Press Review
"Snow and wind bring traffic to standstill", "Harshest winter in 15 years", "Country gripped by barrage of snowdrifts", "Worst calamity in 15 years", those are some of the headlines in today's Czech newspapers accompanied by large photos of snow-ploughs clearing away snow drifts and rows of cars stuck on roads.
People cut off in villages in remote areas of the country are beginning to get tired, the daily Pravo says. There is a danger of food shortage, no mail has arrived for days and ambulances have difficulties getting to the patients. Pravo quotes a psychologist who says that old people who are genuinely cut off from the world could suffer from anxiety - they may fear a sudden illness with there being no chance to find help.
Mlada fronta Dnes suggests not everybody is distressed by the heavy snow. Kids in many remote regions of the country have been granted a two day emergency holiday on Thursday and Friday as neither they nor their teachers can get to the schools or back. Children are sure to welcome the extra days added to their Christmas holidays.
"This is not fun anymore," Lidove noviny quotes Jiri Halouzka, the mayor of Jirikov, a small village in the north Moravian region of Bruntalsko where many people are confined to their homes and the village suffers frequent power cuts. "Night temperatures are so low that if you left a dog outside overnight you'd have to defrost it with a soldering gun in the morning," the paper quotes Jiri Halouzka. "We can bake our own bread and live on our food supplies for a fortnight but it's important we don't run out of fuel."
And we continue with Lidove noviny commenting on the first day Czech banks started selling the euro to customers. One customer bought a hundred thousand euro in cash. Otherwise the demand was negligible and people who bought the new single European currency did so mostly out of curiosity.

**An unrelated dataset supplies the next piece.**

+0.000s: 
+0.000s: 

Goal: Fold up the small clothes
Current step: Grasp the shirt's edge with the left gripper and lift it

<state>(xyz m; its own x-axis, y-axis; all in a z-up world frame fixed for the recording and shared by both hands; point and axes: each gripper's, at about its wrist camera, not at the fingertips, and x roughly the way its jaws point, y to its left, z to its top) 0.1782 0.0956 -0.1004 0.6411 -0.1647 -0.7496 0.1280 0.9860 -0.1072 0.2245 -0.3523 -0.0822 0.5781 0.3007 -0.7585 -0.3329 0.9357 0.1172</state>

One reason why the demand for the euro is so low is that the Czech crown is relatively strong at the moment and customers are waiting for the exchange rate to become more favourable. But many people are converting their old European currency accounts to euros or using the last chance to get rid of the cash they've kept hidden in the mattress, Lidove noviny says.
Pravo interviews the winner of the Christmas Comet lottery. According to the lottery company's spokeswoman the winner - who comes from a small village near Ostrava - arrived in Prague to collect the prize of 100 million crowns in the company of his mother, brother, three friends and a bodyguard.
Five friends from a small family company had put money in to buy the lottery ticket and they are now going to split the prize fairly. They plan to build themselves new houses, invest in their company and make a donation to a children's charity. But first they're planning to go somewhere exotic on holiday together, Pravo says.
And more from the same paper: Pravo warns that the Czech Republic is in for more severe weather. The temperature on Friday will range from minus six to minus 10 during the day but at night it could drop to minus twenty degrees Celsius in some places. Poor old dogs!